Nothing in the data may be altered; copy it all exactly.

☆ ☆ ☆ ☆ ☆

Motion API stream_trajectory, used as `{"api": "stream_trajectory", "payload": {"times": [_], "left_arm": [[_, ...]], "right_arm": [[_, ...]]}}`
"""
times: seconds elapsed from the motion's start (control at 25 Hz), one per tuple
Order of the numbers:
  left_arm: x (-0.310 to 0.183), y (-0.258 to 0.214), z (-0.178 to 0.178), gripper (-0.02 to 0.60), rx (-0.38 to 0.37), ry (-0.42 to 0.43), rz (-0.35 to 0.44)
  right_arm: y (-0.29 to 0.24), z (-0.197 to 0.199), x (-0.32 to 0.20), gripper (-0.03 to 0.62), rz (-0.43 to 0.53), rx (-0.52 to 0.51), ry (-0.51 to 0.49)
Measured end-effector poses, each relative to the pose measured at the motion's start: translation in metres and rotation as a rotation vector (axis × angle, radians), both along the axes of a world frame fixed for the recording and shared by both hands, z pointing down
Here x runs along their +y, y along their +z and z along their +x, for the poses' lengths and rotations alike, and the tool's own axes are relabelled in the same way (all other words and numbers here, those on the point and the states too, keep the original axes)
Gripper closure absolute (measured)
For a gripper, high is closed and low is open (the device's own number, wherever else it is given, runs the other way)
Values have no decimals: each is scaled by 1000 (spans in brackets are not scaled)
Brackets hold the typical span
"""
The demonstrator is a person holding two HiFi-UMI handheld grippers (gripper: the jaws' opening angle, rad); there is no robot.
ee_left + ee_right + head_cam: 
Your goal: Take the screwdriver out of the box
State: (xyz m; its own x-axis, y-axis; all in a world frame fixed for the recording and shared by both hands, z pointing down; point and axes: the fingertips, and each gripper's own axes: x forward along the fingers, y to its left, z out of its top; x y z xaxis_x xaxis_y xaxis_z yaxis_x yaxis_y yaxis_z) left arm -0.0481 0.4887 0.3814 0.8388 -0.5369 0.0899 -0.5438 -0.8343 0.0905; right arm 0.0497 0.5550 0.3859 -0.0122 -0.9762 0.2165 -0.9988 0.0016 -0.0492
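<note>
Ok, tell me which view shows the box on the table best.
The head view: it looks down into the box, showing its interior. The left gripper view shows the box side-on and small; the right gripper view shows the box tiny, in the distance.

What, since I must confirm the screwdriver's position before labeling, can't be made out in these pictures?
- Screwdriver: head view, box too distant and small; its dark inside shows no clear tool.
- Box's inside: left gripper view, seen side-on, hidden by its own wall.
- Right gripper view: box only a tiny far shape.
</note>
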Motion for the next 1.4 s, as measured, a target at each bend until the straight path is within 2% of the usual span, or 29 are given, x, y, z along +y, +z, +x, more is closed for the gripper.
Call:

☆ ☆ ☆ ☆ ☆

> EXERCISE SOLUTION:
Motion API stream_trajectory, used as `{"api": "stream_trajectory", "payload": {"times": [_], "left_arm": [[_, ...]], "right_arm": [[_, ...]]}}`
"""
times: seconds elapsed from the motion's start (control at 25 Hz), one per tuple
Order of the numbers:
  left_arm: x (-0.310 to 0.183), y (-0.258 to 0.214), z (-0.178 to 0.178), gripper (-0.02 to 0.60), rx (-0.38 to 0.37), ry (-0.42 to 0.43), rz (-0.35 to 0.44)
  right_arm: y (-0.29 to 0.24), z (-0.197 to 0.199), x (-0.32 to 0.20), gripper (-0.03 to 0.62), rz (-0.43 to 0.53), rx (-0.52 to 0.51), ry (-0.51 to 0.49)
Measured end-effector poses, each relative to the pose measured at the motion's start: translation in metres and rotation as a rotation vector (axis × angle, radians), both along the axes of a world frame fixed for the recording and shared by both hands, z pointing down
Here x runs along their +y, y along their +z and z along their +x, for the poses' lengths and rotations alike, and the tool's own axes are relabelled in the same way (all other words and numbers here, those on the point and the states too, keep the original axes)
Gripper closure absolute (measured)
For a gripper, high is closed and low is open (the device's own number, wherever else it is given, runs the other way)
Values have no decimals: each is scaled by 1000 (spans in brackets are not scaled)
Brackets hold the typical span
"""
The demonstrator is a person holding two HiFi-UMI handheld grippers (gripper: the jaws' opening angle, rad); there is no robot.
ee_left + ee_right + head_cam: 
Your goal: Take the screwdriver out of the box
State: (xyz m; its own x-axis, y-axis; all in a world frame fixed for the recording and shared by both hands, z pointing down; point and axes: the fingertips, and each gripper's own axes: x forward along the fingers, y to its left, z out of its top; x y z xaxis_x xaxis_y xaxis_z yaxis_x yaxis_y yaxis_z) left arm -0.0481 0.4887 0.3814 0.8388 -0.5369 0.0899 -0.5438 -0.8343 0.0905; right arm 0.0497 0.5550 0.3859 -0.0122 -0.9762 0.2165 -0.9988 0.0016 -0.0492
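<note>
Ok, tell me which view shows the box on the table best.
The head view: it looks down into the box, showing its interior. The left gripper view shows the box side-on and small; the right gripper view shows the box tiny, in the distance.

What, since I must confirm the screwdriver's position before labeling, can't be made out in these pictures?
- Screwdriver: head view, box too distant and small; its dark inside shows no clear tool.
- Box's inside: left gripper view, seen side-on, hidden by its own wall.
- Right gripper view: box only a tiny far shape.
</note>
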Motion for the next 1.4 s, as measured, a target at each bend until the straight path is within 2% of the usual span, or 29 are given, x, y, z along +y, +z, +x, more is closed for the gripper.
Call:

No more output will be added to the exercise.